The sounding board for social networks
2020 has been a special year in many ways. Because of the pandemic of course, but also for the social justice struggles that have marked the last twelve months. The issues of ethnic origin, representations in the history and culture of ethnic minorities as well as police violence were widely debated. Like any phenomenon taking place in real life, this debate is exacerbated by social networks, which serve as a sounding board. If positive messages were able to filter, it is especially the insults and hate speech that occupied a large part of the scene. This is what interests researchers.
The study was based on 200 young Hispanic adults between the ages of 18 and 25 from Florida and Arizona. Researchers found that when exposed on social media to posts, photos or videos that featured ethnic discrimination, participants experienced higher levels of depression and anxiety.
“When participants were exposed to ethnic discrimination on social media, directly or through a friend’s page, we found it to have detrimental effects on their mental health. emphasizes Miguel Ángel Cano, professor of epidemiology at the Robert Stempel College of Public Health. A viral video or meme might not always be meant for you, but when you see someone discussing your social or ethnic group publicly in a negative or derogatory way, it can unfortunately have a negative effect on your mental health..”
A lack of benchmarks
The men who participated in the study were much more affected than the women by exposure to ethnic discrimination on social media. According to Miguel Ángel Cano, if men have taken these remarks more to heart, it is because of the stereotypes they have to face.

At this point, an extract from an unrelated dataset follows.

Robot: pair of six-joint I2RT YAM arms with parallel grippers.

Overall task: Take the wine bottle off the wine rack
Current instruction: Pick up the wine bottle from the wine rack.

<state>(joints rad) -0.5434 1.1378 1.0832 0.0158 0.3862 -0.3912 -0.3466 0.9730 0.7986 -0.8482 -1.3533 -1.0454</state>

“Men may be more affected by ethnic discrimination on social media as they are likely to be exposed to more egregious forms of racist / discriminatory content that specifically portray men. Therefore, it may resonate with them stronger or more lastingly, and it may also threaten their concept of masculinity and their perception of social status and power.”
Long before that, studies had already shown that symptoms related to depression and anxiety were more pronounced in adolescents and young adults. Given the massive use of social networks among 18-25 year olds, the content exchanged on the Internet, all the more so when it is discriminatory, is amplified in the minds of young people, which increases the risk of developing mental disorders.